"The Swiss Bank Accounts of American Politics"
It’s 2002 and the head of government relations at Behemoth Corporation wakes up in a cold sweat. In a terrifying nightmare, Behemoth’s CEO, perversely shape-shifted into the form of a cartoon ferret, is screaming for a strategic plan to circumvent the newly passed Bipartisan Campaign Reform Act, which prohibits corporations from making unlimited contributions to national political parties and candidates for federal office. “What about the bill you drafted for Congressman Luke de Utherweigh!?” the ferret demands.
His heart pounding, our lobbyist gradually calms down, recalling that gifts to state and local candidates are still possible. And 527 committees. And state-level parties, thank heavens for them. And the trade associations. It’s not like these donations even have to be disclosed; the recipients do that, and what a mess that paper trail is.
Flash forward five years. In February 2007, The Washington Post reports that the U.S. Chamber of Commerce and its affiliated Institute for Legal Reform, which fights trial lawyers, “have broken their own record for expenditures on lobbying” the legislative and executive branches, spending close to $73 million in 2006. In the May 2006 report Hidden Rivers, the Center for Political Accountability found that trade associations helped companies conceal and spend over $100 million in 2004. This spending, the report noted, poses serious risks to company economic interests and reputations and to shareholder value. Hidden Rivers dubbed trade associations “the Swiss bank accounts of American politics.”

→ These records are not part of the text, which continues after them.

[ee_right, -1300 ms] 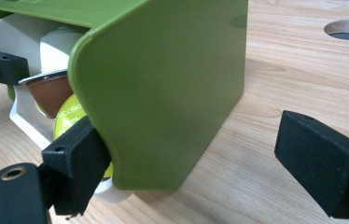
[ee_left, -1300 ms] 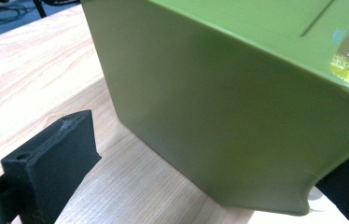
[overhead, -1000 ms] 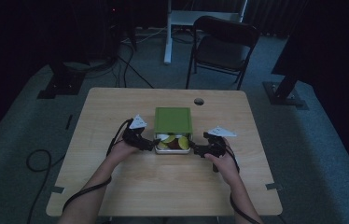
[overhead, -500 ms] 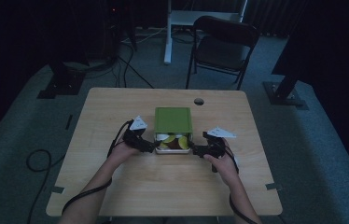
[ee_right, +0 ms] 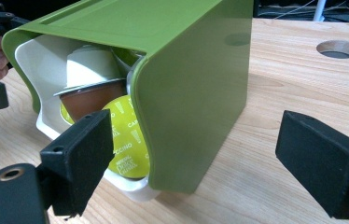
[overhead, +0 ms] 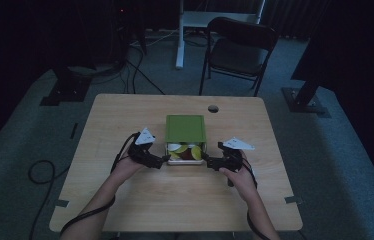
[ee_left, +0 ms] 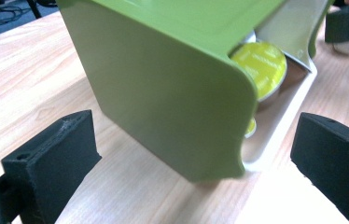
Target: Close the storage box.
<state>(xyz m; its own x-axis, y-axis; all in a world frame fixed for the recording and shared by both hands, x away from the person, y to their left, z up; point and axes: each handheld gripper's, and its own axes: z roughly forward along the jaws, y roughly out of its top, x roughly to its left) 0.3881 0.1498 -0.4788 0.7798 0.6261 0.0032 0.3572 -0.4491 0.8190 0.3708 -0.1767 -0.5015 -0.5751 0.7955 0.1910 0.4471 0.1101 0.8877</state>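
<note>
A green box [overhead: 185, 129] stands mid-table with its white drawer [overhead: 185, 161] slid out toward the person, holding several coffee capsules [overhead: 181, 149]. My left gripper [overhead: 162, 160] is at the drawer's left side, open; in the left gripper view its jaws straddle the box's front corner [ee_left: 172, 93], with a yellow-green capsule lid [ee_left: 259, 65] beyond it. My right gripper [overhead: 209, 161] is at the drawer's right side, also open. In the right gripper view its jaws flank the box's other front corner [ee_right: 191, 93], a yellow-green capsule [ee_right: 128, 140] and a brown capsule [ee_right: 91, 95].
A round cable hole [overhead: 213, 108] lies in the tabletop behind the box to the right. A dark folding chair [overhead: 240, 50] stands beyond the table's far edge, and cables [overhead: 42, 172] lie on the floor at the left. Bare wood surrounds the box.
</note>
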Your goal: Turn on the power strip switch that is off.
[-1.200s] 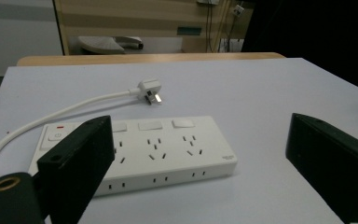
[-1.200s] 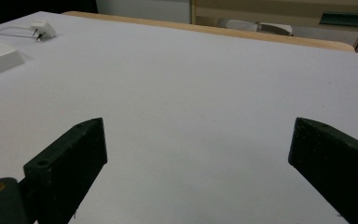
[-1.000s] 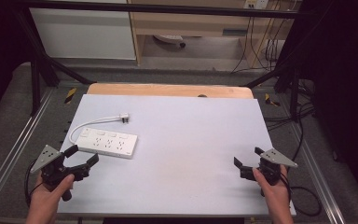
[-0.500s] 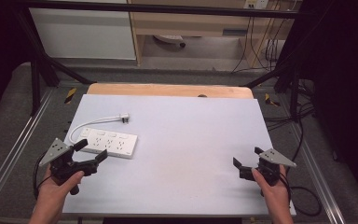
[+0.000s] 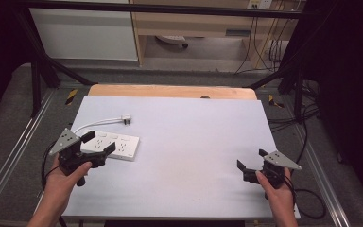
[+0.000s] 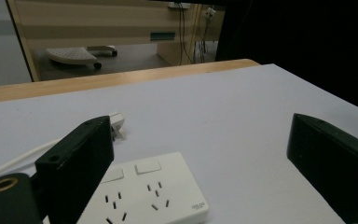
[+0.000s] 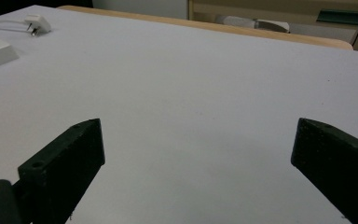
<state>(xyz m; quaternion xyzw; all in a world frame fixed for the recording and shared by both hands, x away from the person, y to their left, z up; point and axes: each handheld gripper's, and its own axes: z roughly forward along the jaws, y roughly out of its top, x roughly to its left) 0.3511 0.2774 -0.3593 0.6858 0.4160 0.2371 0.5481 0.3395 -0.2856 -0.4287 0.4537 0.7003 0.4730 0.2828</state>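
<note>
Facing flat white plastic power strip [image 5: 109,145]

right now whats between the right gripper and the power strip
Nothing: in the high view, bare white table top runs from the right gripper to the power strip.

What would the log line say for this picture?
left gripper: open, at power strip | right gripper: open, apart over bare table | plug: lying loose
</note>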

But things are also starting to change. In the last three years, shareholders have done some lobbying of their own, pressing nearly twenty major companies to increase their transparency and improve their accountability on their political contributions. These include high profile players such as McDonalds, Morgan Stanley, Eli Lilly, Verizon, Home Depot, General Dynamics, and Trillium Asset Management Corporation’s successful engagements withGeneral Electric, Hewlett-Packard and at American Electric Power, where we joined Green Century Capital Management in filing resolutions.

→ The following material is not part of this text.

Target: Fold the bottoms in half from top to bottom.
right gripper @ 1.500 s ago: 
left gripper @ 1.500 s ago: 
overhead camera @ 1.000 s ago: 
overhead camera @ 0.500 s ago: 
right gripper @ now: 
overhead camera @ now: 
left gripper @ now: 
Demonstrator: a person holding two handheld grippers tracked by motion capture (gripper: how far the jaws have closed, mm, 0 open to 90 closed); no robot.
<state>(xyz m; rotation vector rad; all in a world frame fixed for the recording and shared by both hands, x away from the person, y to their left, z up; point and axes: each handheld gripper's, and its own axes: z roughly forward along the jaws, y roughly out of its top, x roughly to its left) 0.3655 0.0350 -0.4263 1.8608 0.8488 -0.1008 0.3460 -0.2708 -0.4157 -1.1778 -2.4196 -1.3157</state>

All of the companies agreed to board oversight of their political spending. In a first, General Dynamics agreed to report and have its board oversee those payments to trade associations that are used for political purposes, setting a precedent followed by GE, HP and American Electric Power. Previously, company disclosure and board-level oversight was limited to soft money contributions to candidates and parties, stopping short of trade associations and 527s.
Why the progress? As Andrew Shalit, Director of Shareholder Advocacy at Green Century Capital Management, remarked, ”Full disclosure and oversight of political contributions is a basic good business practice. It costs very little to implement, it increases public confidence, and it reduces the risk of abuse.”
Companies also recognize a groundswell when they see one. The political disclosure resolution was one of the top three vote-getters last year. Support averaged 22% at 29 companies where the proposal came to a vote. This year, twenty-four institutional investors working with the Center for Political Accountability filed shareholder resolutions with 44 companies for the 2007 proxy season. This year’s resolutions focus more on trade association spending. Seven companies have reached agreements with shareholders already, and a dozen more companies are in dialogue. Corporate involvement in the public policymaking process isn’t something that we or the other resolution proponents oppose on principle. Corporations have sometimes taken very public stands that we agree with (for example, championing affirmative action, and calling for federal regulations imposing greenhouse gas caps). But when they’re spending shareholder money, they ought not be hiding behind their trade associations when taking policy stands. That’s what makes us break out in a cold sweat.